> [Task description]: Find each line below where the word "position" occurs, and copy it.

> [Recorded data]:
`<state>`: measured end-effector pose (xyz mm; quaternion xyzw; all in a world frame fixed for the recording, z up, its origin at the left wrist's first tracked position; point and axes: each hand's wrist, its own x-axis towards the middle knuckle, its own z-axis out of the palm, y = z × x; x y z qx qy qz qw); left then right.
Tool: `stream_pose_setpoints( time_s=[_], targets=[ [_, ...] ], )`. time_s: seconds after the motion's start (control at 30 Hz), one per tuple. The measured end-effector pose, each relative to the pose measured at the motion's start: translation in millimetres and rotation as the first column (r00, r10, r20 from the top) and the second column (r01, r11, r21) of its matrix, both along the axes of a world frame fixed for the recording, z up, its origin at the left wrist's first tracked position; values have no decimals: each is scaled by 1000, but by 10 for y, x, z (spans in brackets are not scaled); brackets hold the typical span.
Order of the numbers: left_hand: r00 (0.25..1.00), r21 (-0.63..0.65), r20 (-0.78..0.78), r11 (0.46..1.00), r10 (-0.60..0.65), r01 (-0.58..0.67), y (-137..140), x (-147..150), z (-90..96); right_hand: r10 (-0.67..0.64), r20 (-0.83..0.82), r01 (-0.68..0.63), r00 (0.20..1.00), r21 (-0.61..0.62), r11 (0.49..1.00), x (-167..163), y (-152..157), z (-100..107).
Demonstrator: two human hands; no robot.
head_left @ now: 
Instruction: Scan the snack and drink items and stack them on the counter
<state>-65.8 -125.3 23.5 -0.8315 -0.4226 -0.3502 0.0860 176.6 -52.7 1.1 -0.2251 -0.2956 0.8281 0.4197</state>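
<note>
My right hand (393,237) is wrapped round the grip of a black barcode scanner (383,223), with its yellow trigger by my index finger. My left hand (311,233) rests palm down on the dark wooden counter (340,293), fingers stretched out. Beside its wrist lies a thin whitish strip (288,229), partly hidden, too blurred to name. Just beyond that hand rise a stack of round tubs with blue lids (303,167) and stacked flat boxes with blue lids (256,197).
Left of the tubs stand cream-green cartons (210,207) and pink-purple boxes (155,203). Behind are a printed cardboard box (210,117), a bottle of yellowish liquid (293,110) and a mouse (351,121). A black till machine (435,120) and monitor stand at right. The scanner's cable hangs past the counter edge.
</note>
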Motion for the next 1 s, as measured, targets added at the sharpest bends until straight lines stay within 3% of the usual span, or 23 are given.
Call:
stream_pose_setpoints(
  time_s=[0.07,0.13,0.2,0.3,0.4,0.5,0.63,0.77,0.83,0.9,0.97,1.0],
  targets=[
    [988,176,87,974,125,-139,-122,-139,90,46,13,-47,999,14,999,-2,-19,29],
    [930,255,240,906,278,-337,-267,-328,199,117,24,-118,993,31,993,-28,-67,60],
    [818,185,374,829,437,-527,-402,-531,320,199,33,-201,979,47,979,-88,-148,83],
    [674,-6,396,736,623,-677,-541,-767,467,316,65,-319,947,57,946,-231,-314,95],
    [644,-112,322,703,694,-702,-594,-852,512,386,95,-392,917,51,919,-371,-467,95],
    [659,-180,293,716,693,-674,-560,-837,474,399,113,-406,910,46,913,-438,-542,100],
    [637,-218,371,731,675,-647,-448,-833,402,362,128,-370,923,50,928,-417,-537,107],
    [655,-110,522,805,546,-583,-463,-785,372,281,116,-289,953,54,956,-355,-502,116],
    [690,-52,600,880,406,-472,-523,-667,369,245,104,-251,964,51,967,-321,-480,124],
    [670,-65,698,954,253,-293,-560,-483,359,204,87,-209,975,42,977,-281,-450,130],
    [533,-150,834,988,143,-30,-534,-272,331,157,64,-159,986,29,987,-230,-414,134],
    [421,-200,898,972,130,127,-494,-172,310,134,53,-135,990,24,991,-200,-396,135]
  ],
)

> [Exercise response]:
`<state>`: measured end-effector pose (xyz mm; quaternion xyzw; all in a world frame fixed for the recording, z up, its origin at the left wrist's first tracked position; point and axes: each hand's wrist, its own x-axis towards the middle knuckle, its own z-axis out of the palm, y = z × x; x y z qx qy qz qw); left then right.
Tool: `stream_pose_setpoints( time_s=[_], targets=[ [_, ...] ], )`. time_s: seconds after the motion's start (control at 30 Hz), one per tuple. The measured end-effector pose, each relative to the pose measured at the motion's start: translation in millimetres and rotation as the first column (r00, r10, r20 from the top) and the second column (r01, r11, r21) of its matrix, both along the axes of a world frame fixed for the recording, z up, its origin at the left wrist's first tracked position; values have no decimals: each is scaled by 1000, but by 10 for y, x, z (spans in brackets are not scaled); brackets hold the typical span.

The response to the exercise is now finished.